THE PROBLEM: Which lines below fall between the one containing "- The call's" and the one containing "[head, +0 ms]"? Repeat them exactly, counting both of those lines, and add nothing else.

INFORMATION PROVIDED:
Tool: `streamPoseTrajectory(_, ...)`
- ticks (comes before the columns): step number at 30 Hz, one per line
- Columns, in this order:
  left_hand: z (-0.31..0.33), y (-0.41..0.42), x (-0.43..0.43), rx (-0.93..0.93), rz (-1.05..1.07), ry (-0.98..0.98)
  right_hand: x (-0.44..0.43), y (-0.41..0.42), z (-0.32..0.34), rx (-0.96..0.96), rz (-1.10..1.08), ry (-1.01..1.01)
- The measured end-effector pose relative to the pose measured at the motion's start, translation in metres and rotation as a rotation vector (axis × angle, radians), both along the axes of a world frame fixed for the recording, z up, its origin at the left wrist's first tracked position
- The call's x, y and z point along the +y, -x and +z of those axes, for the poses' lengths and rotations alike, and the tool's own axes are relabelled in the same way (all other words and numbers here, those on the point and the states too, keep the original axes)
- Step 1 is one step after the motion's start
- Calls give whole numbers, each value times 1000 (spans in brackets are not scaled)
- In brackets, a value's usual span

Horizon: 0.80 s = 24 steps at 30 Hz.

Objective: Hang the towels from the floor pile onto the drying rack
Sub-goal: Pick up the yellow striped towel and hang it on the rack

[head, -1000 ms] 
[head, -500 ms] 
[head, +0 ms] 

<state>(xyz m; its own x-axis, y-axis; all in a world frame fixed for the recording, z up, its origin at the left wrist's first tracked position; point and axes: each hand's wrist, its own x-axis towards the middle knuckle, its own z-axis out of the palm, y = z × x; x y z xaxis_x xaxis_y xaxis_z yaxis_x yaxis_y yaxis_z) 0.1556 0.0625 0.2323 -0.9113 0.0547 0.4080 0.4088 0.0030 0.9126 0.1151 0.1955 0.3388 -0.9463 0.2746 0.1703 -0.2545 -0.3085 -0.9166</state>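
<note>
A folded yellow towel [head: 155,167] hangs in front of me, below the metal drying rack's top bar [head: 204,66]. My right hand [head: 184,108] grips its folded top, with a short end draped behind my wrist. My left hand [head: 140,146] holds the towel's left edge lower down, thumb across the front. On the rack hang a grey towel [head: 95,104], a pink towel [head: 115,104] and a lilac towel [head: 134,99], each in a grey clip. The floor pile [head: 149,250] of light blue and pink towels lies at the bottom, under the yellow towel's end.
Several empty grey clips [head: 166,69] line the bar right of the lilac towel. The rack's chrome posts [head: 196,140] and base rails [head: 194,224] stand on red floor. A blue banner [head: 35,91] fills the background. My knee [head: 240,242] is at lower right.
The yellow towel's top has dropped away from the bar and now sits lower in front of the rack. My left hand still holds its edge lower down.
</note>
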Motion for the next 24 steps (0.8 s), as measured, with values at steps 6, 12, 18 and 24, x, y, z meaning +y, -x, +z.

RESPONSE TO THIS EXERCISE:
- The call's x, y and z point along the +y, -x and +z of those axes, for the poses' lengths and rotations alike, and the tool's own axes are relabelled in the same way (all other words and numbers here, those on the point and the states too, keep the original axes)
- Step 1 is one step after the motion's start
- Calls give whole numbers, each value times 1000 (spans in brackets are not scaled)
- In brackets, a value's usual span

Horizon: 0.80 s = 24 steps at 30 Hz.

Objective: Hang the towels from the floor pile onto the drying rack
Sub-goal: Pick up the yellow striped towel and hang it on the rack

[head, -1000 ms] 
[head, -500 ms] 
[head, +0 ms] 

There is nothing more to the output.